- **DATA SECTION**
★ ★ ★ ★ ★
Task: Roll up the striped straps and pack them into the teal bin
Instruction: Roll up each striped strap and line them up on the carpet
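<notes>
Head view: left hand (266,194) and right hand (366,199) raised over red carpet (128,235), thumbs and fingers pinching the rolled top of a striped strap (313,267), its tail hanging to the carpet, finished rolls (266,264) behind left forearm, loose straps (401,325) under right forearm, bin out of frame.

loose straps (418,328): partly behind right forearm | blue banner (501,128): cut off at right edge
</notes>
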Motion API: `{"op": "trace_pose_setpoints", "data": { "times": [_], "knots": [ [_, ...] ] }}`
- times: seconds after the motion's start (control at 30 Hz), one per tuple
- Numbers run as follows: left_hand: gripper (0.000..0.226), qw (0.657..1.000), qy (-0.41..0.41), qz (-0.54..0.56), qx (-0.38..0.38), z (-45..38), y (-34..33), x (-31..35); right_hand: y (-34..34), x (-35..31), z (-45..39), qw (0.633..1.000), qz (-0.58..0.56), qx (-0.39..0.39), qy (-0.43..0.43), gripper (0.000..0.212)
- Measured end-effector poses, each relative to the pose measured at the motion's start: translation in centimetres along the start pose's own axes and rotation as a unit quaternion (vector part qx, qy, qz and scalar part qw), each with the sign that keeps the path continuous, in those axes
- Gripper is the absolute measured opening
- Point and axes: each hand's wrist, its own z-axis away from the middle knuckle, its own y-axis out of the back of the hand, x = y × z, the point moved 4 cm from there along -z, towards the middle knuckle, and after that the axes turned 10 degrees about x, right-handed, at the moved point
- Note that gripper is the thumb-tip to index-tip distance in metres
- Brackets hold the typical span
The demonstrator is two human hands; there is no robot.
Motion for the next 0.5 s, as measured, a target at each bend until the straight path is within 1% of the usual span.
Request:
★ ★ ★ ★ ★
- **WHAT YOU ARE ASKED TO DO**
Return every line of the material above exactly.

- **EXERCISE RESULT**
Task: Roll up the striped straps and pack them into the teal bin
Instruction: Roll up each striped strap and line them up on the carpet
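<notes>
Head view: left hand (266,194) and right hand (366,199) raised over red carpet (128,235), thumbs and fingers pinching the rolled top of a striped strap (313,267), its tail hanging to the carpet, finished rolls (266,264) behind left forearm, loose straps (401,325) under right forearm, bin out of frame.

loose straps (418,328): partly behind right forearm | blue banner (501,128): cut off at right edge
</notes>
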Motion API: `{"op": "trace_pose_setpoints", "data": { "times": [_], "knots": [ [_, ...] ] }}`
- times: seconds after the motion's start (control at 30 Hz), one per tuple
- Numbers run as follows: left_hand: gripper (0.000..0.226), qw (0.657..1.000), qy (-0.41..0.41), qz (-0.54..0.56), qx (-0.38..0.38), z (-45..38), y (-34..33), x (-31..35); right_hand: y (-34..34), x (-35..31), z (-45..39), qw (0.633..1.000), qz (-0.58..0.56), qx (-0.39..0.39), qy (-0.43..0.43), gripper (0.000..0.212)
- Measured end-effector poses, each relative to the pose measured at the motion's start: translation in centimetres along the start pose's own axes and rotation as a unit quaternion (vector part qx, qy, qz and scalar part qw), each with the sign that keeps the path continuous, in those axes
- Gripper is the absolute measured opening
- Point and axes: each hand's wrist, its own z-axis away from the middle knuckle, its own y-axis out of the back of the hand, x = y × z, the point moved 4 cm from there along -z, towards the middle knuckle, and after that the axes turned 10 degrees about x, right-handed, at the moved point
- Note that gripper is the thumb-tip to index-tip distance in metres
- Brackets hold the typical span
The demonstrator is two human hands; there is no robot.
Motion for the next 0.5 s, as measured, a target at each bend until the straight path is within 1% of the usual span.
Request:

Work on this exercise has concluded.